## Problem
Transcribe every record exactly as it appears.

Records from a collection
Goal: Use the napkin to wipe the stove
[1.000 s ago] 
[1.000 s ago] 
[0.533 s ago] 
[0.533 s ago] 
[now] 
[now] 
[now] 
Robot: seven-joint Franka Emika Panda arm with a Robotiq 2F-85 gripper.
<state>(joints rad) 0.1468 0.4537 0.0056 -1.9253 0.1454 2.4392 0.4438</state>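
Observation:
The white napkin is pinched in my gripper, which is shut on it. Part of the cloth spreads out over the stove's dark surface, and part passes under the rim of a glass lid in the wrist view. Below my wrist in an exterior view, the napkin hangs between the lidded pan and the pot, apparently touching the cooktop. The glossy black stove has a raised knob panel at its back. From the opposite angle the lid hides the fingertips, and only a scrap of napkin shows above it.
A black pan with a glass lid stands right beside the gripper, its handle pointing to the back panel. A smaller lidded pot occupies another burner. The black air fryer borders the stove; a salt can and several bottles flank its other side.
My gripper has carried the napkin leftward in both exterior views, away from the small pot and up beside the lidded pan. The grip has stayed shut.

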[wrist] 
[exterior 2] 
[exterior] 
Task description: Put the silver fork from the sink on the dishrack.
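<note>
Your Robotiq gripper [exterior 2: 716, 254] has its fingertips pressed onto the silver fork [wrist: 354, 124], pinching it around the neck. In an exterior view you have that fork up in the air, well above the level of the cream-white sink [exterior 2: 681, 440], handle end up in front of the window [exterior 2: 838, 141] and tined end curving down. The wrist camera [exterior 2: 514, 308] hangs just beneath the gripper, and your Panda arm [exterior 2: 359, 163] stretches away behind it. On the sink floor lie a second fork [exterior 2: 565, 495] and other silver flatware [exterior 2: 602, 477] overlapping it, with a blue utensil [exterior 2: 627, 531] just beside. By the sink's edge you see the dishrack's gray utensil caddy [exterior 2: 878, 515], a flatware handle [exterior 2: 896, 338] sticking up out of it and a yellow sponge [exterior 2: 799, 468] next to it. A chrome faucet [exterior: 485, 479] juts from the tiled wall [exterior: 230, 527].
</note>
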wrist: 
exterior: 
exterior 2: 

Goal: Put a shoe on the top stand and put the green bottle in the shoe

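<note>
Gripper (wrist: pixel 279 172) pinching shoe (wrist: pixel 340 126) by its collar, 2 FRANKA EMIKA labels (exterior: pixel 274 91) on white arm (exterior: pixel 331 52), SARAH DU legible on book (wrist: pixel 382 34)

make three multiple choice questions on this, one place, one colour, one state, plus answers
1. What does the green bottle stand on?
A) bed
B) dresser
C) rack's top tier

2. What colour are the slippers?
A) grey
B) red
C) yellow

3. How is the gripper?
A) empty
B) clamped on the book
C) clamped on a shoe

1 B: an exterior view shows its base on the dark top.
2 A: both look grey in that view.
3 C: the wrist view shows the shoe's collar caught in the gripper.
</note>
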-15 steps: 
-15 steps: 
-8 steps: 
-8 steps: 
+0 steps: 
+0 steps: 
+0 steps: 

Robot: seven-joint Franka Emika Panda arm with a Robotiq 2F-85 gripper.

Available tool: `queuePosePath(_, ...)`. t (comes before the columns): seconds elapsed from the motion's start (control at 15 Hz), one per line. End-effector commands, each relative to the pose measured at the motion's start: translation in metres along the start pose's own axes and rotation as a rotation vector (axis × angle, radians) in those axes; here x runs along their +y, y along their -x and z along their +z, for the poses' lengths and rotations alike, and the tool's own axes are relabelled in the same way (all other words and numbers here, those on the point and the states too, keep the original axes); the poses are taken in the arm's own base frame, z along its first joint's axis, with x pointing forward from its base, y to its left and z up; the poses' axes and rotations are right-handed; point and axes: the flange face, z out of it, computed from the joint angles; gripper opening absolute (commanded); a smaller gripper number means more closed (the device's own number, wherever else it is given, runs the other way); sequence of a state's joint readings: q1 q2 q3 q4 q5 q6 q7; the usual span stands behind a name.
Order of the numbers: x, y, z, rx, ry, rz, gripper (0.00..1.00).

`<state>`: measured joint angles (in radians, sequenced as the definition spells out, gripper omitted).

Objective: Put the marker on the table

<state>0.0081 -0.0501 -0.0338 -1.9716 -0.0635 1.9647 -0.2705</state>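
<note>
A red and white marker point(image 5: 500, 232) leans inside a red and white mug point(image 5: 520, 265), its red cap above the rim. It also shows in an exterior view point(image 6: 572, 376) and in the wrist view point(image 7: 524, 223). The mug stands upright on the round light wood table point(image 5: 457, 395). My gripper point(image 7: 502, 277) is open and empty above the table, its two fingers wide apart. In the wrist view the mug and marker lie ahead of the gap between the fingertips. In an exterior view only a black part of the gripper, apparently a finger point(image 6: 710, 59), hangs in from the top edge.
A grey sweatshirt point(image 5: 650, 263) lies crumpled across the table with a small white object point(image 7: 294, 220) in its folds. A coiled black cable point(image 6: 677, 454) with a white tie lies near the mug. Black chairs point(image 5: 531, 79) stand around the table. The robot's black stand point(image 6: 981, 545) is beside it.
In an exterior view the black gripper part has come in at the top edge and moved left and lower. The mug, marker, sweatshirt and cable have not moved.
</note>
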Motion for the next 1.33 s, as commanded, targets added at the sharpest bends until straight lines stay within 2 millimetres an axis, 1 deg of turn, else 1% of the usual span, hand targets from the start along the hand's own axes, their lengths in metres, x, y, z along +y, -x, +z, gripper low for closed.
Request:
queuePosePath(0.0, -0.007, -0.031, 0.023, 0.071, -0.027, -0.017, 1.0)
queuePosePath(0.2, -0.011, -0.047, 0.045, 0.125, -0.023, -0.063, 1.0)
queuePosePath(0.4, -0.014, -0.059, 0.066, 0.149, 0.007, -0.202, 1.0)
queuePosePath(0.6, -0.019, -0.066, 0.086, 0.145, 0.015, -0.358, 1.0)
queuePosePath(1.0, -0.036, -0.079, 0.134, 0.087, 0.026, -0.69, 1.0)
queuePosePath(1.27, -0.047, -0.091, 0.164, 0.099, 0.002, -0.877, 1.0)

## Solution
Goal: Use the napkin to wipe the stove
[1.000 s ago] 
[1.000 s ago] 
[0.533 s ago] 
[0.533 s ago] 
[now] 
[now] 
[now] 
Robot: seven-joint Franka Emika Panda arm with a Robotiq 2F-85 gripper.
<state>(joints rad) 0.1468 0.4537 0.0056 -1.9253 0.1454 2.4392 0.4438</state>
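Observation:
The white napkin is pinched in my gripper, which is shut on it. Part of the cloth spreads out over the stove's dark surface, and part passes under the rim of a glass lid in the wrist view. Below my wrist in an exterior view, the napkin hangs between the lidded pan and the pot, apparently touching the cooktop. The glossy black stove has a raised knob panel at its back. From the opposite angle the lid hides the fingertips, and only a scrap of napkin shows above it.
A black pan with a glass lid stands right beside the gripper, its handle pointing to the back panel. A smaller lidded pot occupies another burner. The black air fryer borders the stove; a salt can and several bottles flank its other side.
My gripper has carried the napkin leftward in both exterior views, away from the small pot and up beside the lidded pan. The grip has stayed shut.
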
[wrist] 
[exterior 2] 
[exterior] 
Task description: Put the silver fork from the sink on the dishrack.
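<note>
Your Robotiq gripper [exterior 2: 716, 254] has its fingertips pressed onto the silver fork [wrist: 354, 124], pinching it around the neck. In an exterior view you have that fork up in the air, well above the level of the cream-white sink [exterior 2: 681, 440], handle end up in front of the window [exterior 2: 838, 141] and tined end curving down. The wrist camera [exterior 2: 514, 308] hangs just beneath the gripper, and your Panda arm [exterior 2: 359, 163] stretches away behind it. On the sink floor lie a second fork [exterior 2: 565, 495] and other silver flatware [exterior 2: 602, 477] overlapping it, with a blue utensil [exterior 2: 627, 531] just beside. By the sink's edge you see the dishrack's gray utensil caddy [exterior 2: 878, 515], a flatware handle [exterior 2: 896, 338] sticking up out of it and a yellow sponge [exterior 2: 799, 468] next to it. A chrome faucet [exterior: 485, 479] juts from the tiled wall [exterior: 230, 527].
</note>
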wrist: 
exterior: 
exterior 2: 

Goal: Put a shoe on the top stand and put the green bottle in the shoe

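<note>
Gripper (wrist: pixel 279 172) pinching shoe (wrist: pixel 340 126) by its collar, 2 FRANKA EMIKA labels (exterior: pixel 274 91) on white arm (exterior: pixel 331 52), SARAH DU legible on book (wrist: pixel 382 34)

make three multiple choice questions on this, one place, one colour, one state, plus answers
1. What does the green bottle stand on?
A) bed
B) dresser
C) rack's top tier

2. What colour are the slippers?
A) grey
B) red
C) yellow

3. How is the gripper?
A) empty
B) clamped on the book
C) clamped on a shoe

1 B: an exterior view shows its base on the dark top.
2 A: both look grey in that view.
3 C: the wrist view shows the shoe's collar caught in the gripper.
</note>
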-15 steps: 
-15 steps: 
-8 steps: 
-8 steps: 
+0 steps: 
+0 steps: 
+0 steps: 

Robot: seven-joint Franka Emika Panda arm with a Robotiq 2F-85 gripper.

Available tool: `queuePosePath(_, ...)`. t (comes before the columns): seconds elapsed from the motion's start (control at 15 Hz), one per line. End-effector commands, each relative to the pose measured at the motion's start: translation in metres along the start pose's own axes and rotation as a rotation vector (axis × angle, radians) in those axes; here x runs along their +y, y along their -x and z along their +z, for the poses' lengths and rotations alike, and the tool's own axes are relabelled in the same way (all other words and numbers here, those on the point and the states too, keep the original axes); the poses are taken in the arm's own base frame, z along its first joint's axis, with x pointing forward from its base, y to its left and z up; the poses' axes and rotations are right-handed; point and axes: the flange face, z out of it, computed from the joint angles; gripper opening absolute (commanded); a smaller gripper number means more closed (the device's own number, wherever else it is given, runs the other way); sequence of a state's joint readings: q1 q2 q3 q4 q5 q6 q7; the usual span stands behind a name.
Order of the numbers: x, y, z, rx, ry, rz, gripper (0.00..1.00).

`<state>`: measured joint angles (in radians, sequenced as the definition spells out, gripper omitted).

Objective: Put the marker on the table

<state>0.0081 -0.0501 -0.0338 -1.9716 -0.0635 1.9647 -0.2705</state>
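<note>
A red and white marker point(image 5: 500, 232) leans inside a red and white mug point(image 5: 520, 265), its red cap above the rim. It also shows in an exterior view point(image 6: 572, 376) and in the wrist view point(image 7: 524, 223). The mug stands upright on the round light wood table point(image 5: 457, 395). My gripper point(image 7: 502, 277) is open and empty above the table, its two fingers wide apart. In the wrist view the mug and marker lie ahead of the gap between the fingertips. In an exterior view only a black part of the gripper, apparently a finger point(image 6: 710, 59), hangs in from the top edge.
A grey sweatshirt point(image 5: 650, 263) lies crumpled across the table with a small white object point(image 7: 294, 220) in its folds. A coiled black cable point(image 6: 677, 454) with a white tie lies near the mug. Black chairs point(image 5: 531, 79) stand around the table. The robot's black stand point(image 6: 981, 545) is beside it.
In an exterior view the black gripper part has come in at the top edge and moved left and lower. The mug, marker, sweatshirt and cable have not moved.
</note>
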Motion for the next 1.33 s, as commanded, targets added at the sharpest bends until straight lines stay within 2 millimetres an axis, 1 deg of turn, else 1% of the usual span, hand targets from the start along the hand's own axes, their lengths in metres, x, y, z along +y, -x, +z, gripper low for closed.
Request:
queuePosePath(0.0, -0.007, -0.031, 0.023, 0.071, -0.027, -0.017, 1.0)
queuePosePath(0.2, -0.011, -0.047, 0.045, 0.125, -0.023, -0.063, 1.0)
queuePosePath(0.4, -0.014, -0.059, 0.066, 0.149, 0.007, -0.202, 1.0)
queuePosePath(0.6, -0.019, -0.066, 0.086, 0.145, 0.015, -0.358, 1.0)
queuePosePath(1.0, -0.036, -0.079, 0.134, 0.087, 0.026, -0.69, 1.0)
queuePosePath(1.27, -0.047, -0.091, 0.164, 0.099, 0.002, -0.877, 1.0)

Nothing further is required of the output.